L'entreprise québécoise Alimentation Couche-Tard (TSX:ATD.A) annonce la plus importante transaction de son histoire. Le détaillant de Laval achète pour 2,8 milliards de dollars américains les dépanneurs et stations-service de Statoil Fuel & Retail.
Le conseil d'administration de l'entreprise norvégienne, présente en Scandinavie, en Pologne, dans les pays baltes et en Russie, approuve la transaction et recommande aux actionnaires d'accepter l'offre de Couche-Tard.
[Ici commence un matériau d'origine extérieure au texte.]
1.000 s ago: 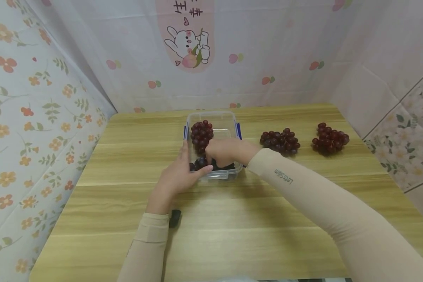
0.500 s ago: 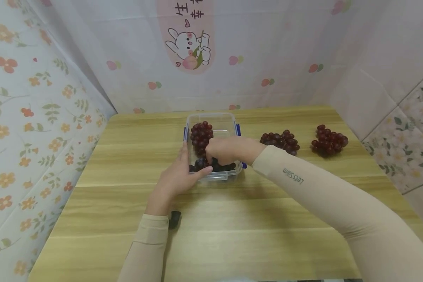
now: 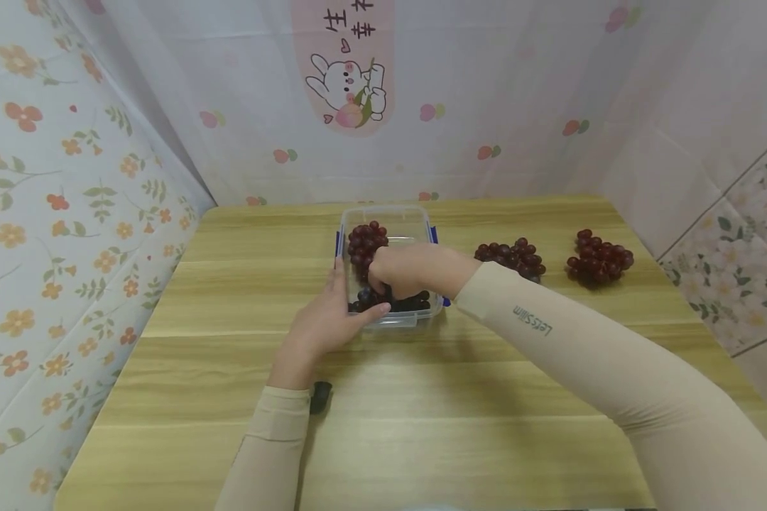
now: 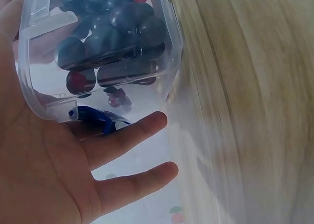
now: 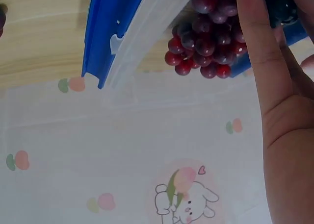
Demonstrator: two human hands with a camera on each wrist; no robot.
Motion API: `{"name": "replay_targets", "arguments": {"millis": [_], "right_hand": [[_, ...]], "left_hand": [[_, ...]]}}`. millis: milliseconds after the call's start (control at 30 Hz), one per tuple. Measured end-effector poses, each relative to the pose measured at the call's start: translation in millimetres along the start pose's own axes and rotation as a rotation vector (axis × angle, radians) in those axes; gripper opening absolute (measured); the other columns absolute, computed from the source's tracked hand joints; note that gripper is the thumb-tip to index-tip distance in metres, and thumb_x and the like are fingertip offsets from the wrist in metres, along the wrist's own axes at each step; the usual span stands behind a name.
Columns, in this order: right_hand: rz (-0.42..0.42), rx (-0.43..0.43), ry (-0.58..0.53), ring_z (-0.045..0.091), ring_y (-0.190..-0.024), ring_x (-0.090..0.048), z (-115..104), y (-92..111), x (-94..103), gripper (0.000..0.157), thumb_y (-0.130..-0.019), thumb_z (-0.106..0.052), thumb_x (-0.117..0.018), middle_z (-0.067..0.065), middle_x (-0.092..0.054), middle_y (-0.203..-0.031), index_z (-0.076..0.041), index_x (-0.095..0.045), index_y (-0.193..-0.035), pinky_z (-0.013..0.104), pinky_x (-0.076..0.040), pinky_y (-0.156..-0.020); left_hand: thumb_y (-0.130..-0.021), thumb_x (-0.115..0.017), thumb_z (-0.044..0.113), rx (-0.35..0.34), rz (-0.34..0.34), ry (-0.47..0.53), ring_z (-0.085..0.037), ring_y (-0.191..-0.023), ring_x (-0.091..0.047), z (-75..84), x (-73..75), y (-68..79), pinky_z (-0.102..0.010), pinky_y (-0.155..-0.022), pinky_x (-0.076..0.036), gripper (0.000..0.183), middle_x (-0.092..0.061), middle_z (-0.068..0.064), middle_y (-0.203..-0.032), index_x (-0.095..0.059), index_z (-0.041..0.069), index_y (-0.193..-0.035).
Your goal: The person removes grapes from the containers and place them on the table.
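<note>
Your left hand (image 3: 322, 319), fingers spread, braces the near-left corner of the clear plastic box (image 3: 398, 321); at the box's near end, your right hand (image 3: 408, 271) pinches round blackish-purple grapes (image 3: 364, 297), seemingly settling them. Next calls for gentle release, sparing the dark-red grape bunch (image 3: 365, 245) beyond.

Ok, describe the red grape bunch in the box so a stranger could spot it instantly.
On the wooden table stands a clear box with blue clips. Inside, the red grape bunch lies along the left wall. Unlike the two red bunches to the right, it is in the box; unlike the dark grapes at the near end, it is reddish.
</note>
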State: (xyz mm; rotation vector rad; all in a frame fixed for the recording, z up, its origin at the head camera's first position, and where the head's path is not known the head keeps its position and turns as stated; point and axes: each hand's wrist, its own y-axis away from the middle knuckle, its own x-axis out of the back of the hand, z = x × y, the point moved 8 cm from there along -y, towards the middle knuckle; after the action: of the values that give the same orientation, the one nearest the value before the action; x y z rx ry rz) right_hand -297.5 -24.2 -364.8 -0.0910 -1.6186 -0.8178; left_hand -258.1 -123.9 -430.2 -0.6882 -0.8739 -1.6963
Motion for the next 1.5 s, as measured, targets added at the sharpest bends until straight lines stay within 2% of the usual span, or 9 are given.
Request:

La proposition représente une prime de plus de 50 % par rapport au prix de clôture du titre de Statoil Fuel & Retail mardi.
En point de presse, le président et chef de la direction de Couche-Tard, Alain Bouchard, a souligné qu'il s'agissait du moment idéal pour son entreprise d'entrer dans le marché européen. Les pays où s'installe le détaillant lavallois sont moins touchés par la crise de la dette, a-t-il ajouté, précisant que l' « Europe résoudra éventuellement ses problèmes financiers ».
« Cela faisait cinq ans que nous cherchions la bonne opportunité en Europe », explique M. Bouchard.
Avec l'ajout de 2300 établissements à son réseau, Couche-Tard s'attend à devenir « une chaîne de magasins d'accommodation de premier plan à l'échelle mondiale ».
La transaction, qui devrait être complétée d'ici juin, sera financée par des facilités de crédit existantes et une nouvelle facilité de crédit de 3,2 milliards de dollars américains pour trois ans. Couche-Tard comptera plus de 71 000 employés une fois l'acquisition de Statoil Fuel & Retail terminée.
En 2011, les ventes de Statoil Fuel & Retail ont totalisé 12,7 milliards de dollars et son bénéfice d'exploitation ajusté atteignait 521 millions de dollars.
Statoil Fuel & Retail.
« Ouvert » au syndicat norvégien
Statoil Fuel & Retail est une entreprise largement syndiquée. Or, alors que l'entreprise est accusée de pratiques antisyndicalistes au Québec, le grand patron de Couche-Tard dit avoir l'esprit ouvert et être prêt à travailler avec le syndicat norvégien.
Pour le vice-président de la CSN, Jean Lacharité, « ça fait la démonstration que M. Bouchard considère qu'une entreprise syndiquée n'est pas une entrave à la rentabilité d'une entreprise et on lui lance le message que pour le Québec, ça vaut aussi », dit-il.